Castiel actually rather does want to hear that crap, but he can tell Dean's done talking about it for now. They eat pie and listen to Houses of the Holy with Dean interjecting trivia and pieces of its history and explaining why 'D'yer Maker' is supposed to be pronounced like Jamaica and not dire maker, and Dean laughs for a long time when Castiel admits that the only reason he knows it is from hearing it on repeat in a college dorm room while a joint got passed around.

The conversation works its way back to Dean's work and a man this afternoon who came in panicking because his Check Engine light was on, which turned out to be because he hadn't tightened his gas cap enough. "I should have charged him twenty bucks for the diagnostic, but I felt bad for the poor bastard," Dean says, laughing. "Anyhow, it's good business. He'll be back when he needs something for real 'cause now he knows I won't jerk him around."

"Do a lot of mechanics do that? Jerk people around?" Castiel asks, concerned for Anna.

"Oh man, you have no idea. There's a lot of assholes out there who just want to make a buck off people who haven't done their homework. And don't ever, ever get work done at a dealership if it's not under warranty because they will take your fucking firstborn."

He can't remember how old Anna's car is exactly. It's new enough that she's still making payments on it but he's never owned a new car in his life and has no idea what a warranty covers or how long it lasts. "What about a clunking sound when you turn corners? Is that usually covered?"

"Dude, your car's what, a '95? Nothing's covered unless there's a factory recall. Sounds like you've got a busted CV boot. You need a whole new axle."

"My car is fine. My sister happened to mention that hers was making that sound."

"If the dealership won't do it for nothing, have her bring it to me. Friends and family don't pay labor."

"But she's neither."

"We're friends. She's your family. Same difference."

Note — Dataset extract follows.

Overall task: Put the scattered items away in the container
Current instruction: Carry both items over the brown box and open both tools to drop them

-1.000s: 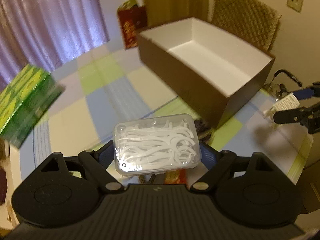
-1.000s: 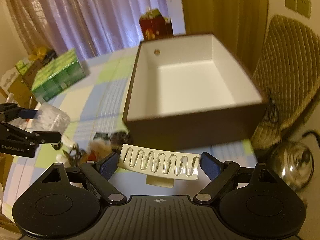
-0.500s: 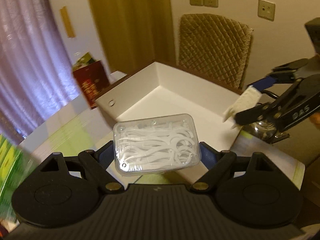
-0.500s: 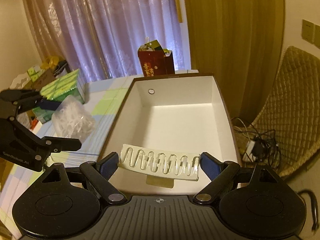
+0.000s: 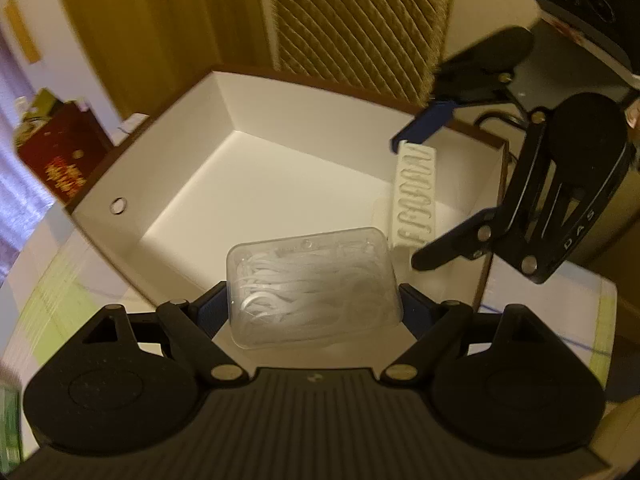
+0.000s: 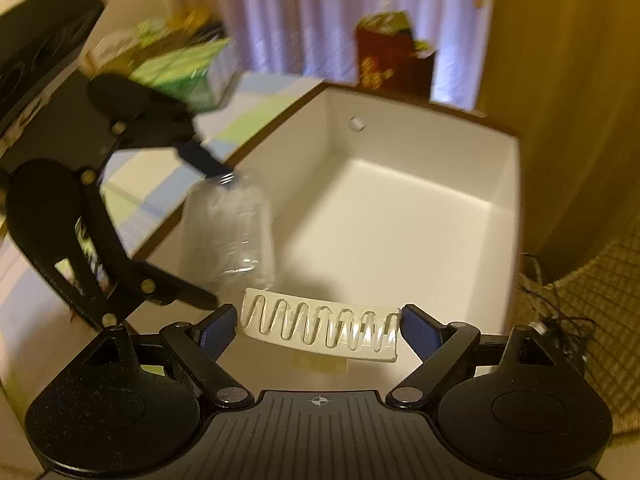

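My left gripper (image 5: 312, 308) is shut on a clear plastic case of white floss picks (image 5: 312, 288) and holds it over the near rim of the brown box with a white inside (image 5: 280, 160). In the right wrist view the same case (image 6: 228, 232) hangs over the box's left side, with the left gripper (image 6: 208, 236) closed around it. My right gripper (image 6: 318, 326) is shut on a white comb-like clip (image 6: 320, 330) above the box (image 6: 400, 220). The left wrist view shows that clip (image 5: 414, 196) over the box's right part, held by the right gripper (image 5: 414, 196).
A quilted chair (image 5: 360, 20) stands behind the box. A red gift bag (image 6: 392, 60) sits at the box's far end and a green carton (image 6: 188, 68) lies on the checked tablecloth (image 6: 248, 120) to the left. Cables (image 6: 560, 320) lie by the chair.
Both grippers have come in over the box with their items still held. The box now fills both views, and the two grippers are close together above its inside.
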Demonstrator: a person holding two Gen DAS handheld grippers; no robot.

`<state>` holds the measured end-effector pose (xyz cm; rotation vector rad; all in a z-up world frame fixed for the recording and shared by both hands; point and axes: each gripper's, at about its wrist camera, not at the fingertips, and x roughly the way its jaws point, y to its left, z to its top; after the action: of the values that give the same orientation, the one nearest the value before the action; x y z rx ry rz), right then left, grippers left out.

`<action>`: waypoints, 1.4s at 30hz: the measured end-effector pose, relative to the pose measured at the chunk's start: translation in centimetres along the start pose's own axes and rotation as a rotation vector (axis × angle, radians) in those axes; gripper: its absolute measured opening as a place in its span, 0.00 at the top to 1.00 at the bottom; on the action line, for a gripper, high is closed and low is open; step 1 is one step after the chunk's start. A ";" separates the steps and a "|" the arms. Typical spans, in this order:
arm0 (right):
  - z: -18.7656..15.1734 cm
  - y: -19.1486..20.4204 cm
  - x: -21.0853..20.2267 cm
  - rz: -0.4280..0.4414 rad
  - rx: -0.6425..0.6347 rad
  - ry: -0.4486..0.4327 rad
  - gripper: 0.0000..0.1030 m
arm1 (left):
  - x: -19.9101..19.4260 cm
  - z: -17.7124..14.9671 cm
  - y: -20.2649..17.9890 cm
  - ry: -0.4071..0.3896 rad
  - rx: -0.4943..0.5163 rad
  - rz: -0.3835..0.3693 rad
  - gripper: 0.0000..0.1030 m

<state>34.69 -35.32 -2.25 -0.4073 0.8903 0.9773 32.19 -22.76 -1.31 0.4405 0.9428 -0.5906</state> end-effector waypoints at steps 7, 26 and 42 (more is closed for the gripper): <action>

He doesn't think about Dean's smile or freckles or eyelashes or the way that a few drinks have him talking louder and closer. He'll get over this crush the same way he got over the one on Michael, with time and familiarity and the reality of the impossibility of anything beyond we're friends.

*

"You could have warned me!" Anna says over the phone by way of greeting.

"Warned you about what?"

"That the mechanic you sent me to was a four-alarm hottie? I thought he'd be some old beardy grandpa. I would have at least made a damn effort instead of showing up in sweatpants and no makeup! How do you know that guy, anyway?"

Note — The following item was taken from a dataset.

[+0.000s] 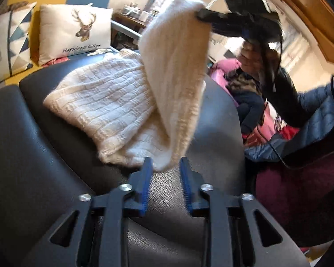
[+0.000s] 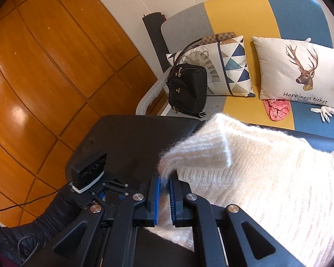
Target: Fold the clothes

"Dean? He lives in my neighborhood."

"Oh my god, I need to hang out at your house more. He was amazing. The guy at Honda said it would cost five hundred bucks and take two days, but Dean charged me seventy-five and had it done by lunch. I didn't even have to use a credit card and the receptionist gave me cake. Is he married or gay or anything, do you know?"

"I'm fairly certain he isn't married, but I don't know about the rest."

"I am so getting an oil change next week."

"I thought you'd just gotten one."

"He doesn't need to know that. How well do you know him? Any pointers?"

"He likes Led Zeppelin," Castiel says weakly. Because Dean doesn't belong to him, and Anna deserves to have something she wants if she can have it.


*

"I think my sister may be interested in dating you," Castiel says.

It's Sunday morning and Castiel had been pleasantly surprised while running to find Dean out doing the same with Bones, who's much better behaved with more exercise. They stopped when they came back around to Dean's house and Castiel was about to say goodbye, but discarded his intentions of running another mile when Dean invited him in for breakfast.

Dean's just taken a sip of his coffee and he coughs violently as if he's choking on it. "What?"

"Anna. She said that you're a 'four-alarm hottie' and intends to get an unnecessary oil change next week."

"Uh, no offense to your sister, man, but she's...kind of not my type."

"She did tell me she would make more effort with her appearance next time. She believed that a 'beardy grandpa' would be fixing her car."

"Cas, please never use air quotes again."

"She is a very intelligent woman and objectively speaking, very beautiful."

"Yeah, I saw that when I met her. Don't worry, I'll let her down gently if she actually starts hitting on me."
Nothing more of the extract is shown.